Unable to load model in offline mode
Hello
I am unable to load a model in offline mode (i.e., from a local directory). Surprisingly, this works for the model urchade/gliner_multi but not for the model urchade/gliner_multi-v2.1. Other models have not been tested.
Error
The following error occurs:
Traceback (most recent call last):
File "/home/users/apeuvot/GliNER/evaluate.py", line 105, in <module>
model = load_model(options.model_path)
File "/home/users/apeuvot/GliNER/evaluate.py", line 13, in load_model
model = GLiNER.from_pretrained(path, local_files_only=True)

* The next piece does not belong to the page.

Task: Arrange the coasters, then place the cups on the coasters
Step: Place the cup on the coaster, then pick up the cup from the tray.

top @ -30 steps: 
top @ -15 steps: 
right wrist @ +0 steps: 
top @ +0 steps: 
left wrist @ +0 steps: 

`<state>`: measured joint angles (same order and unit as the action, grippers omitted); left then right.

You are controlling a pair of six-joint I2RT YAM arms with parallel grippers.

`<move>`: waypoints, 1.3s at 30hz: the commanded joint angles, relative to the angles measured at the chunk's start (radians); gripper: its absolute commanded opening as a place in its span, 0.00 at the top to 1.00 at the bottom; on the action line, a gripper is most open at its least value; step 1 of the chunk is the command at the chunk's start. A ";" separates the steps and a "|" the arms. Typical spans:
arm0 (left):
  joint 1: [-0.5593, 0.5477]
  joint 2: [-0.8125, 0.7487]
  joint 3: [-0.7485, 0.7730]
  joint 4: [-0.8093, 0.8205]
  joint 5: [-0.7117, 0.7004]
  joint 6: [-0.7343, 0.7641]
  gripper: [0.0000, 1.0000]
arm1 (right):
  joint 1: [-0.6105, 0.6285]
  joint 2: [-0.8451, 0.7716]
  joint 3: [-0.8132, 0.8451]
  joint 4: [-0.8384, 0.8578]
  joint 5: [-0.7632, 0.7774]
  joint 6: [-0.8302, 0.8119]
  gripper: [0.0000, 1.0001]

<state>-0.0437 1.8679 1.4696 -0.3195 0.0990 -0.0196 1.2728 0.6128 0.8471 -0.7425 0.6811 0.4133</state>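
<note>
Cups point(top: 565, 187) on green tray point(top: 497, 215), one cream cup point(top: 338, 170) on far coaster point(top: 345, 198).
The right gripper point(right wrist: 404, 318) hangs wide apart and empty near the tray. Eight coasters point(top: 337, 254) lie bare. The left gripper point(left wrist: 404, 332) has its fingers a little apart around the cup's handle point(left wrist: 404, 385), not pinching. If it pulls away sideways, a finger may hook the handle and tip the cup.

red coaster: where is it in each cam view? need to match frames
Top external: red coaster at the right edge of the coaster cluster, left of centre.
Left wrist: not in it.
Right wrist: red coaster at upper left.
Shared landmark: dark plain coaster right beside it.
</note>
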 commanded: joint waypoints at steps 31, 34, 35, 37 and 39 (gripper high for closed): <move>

File "/home/users/apeuvot/miniconda3/envs/gliner/lib/python3.9/site-packages/huggingface_hub/utils/_validators.py", line 119, in _inner_fn
return fn(*args, **kwargs)
File "/home/users/apeuvot/miniconda3/envs/gliner/lib/python3.9/site-packages/huggingface_hub/hub_mixin.py", line 420, in from_pretrained
instance = cls._from_pretrained(
File "/home/users/apeuvot/miniconda3/envs/gliner/lib/python3.9/site-packages/gliner/model.py", line 409, in _from_pretrained
gliner = cls(config, tokenizer=tokenizer, encoder_from_pretrained=False,
File "/home/users/apeuvot/miniconda3/envs/gliner/lib/python3.9/site-packages/gliner/model.py", line 38, in __init__
tokenizer = AutoTokenizer.from_pretrained(config.model_name,
File "/home/users/apeuvot/miniconda3/envs/gliner/lib/python3.9/site-packages/transformers/models/auto/tokenization_auto.py", line 794, in from_pretrained
config = AutoConfig.from_pretrained(
File "/home/users/apeuvot/miniconda3/envs/gliner/lib/python3.9/site-packages/transformers/models/auto/configuration_auto.py", line 1138, in from_pretrained
config_dict, unused_kwargs = PretrainedConfig.get_config_dict(pretrained_model_name_or_path, **kwargs)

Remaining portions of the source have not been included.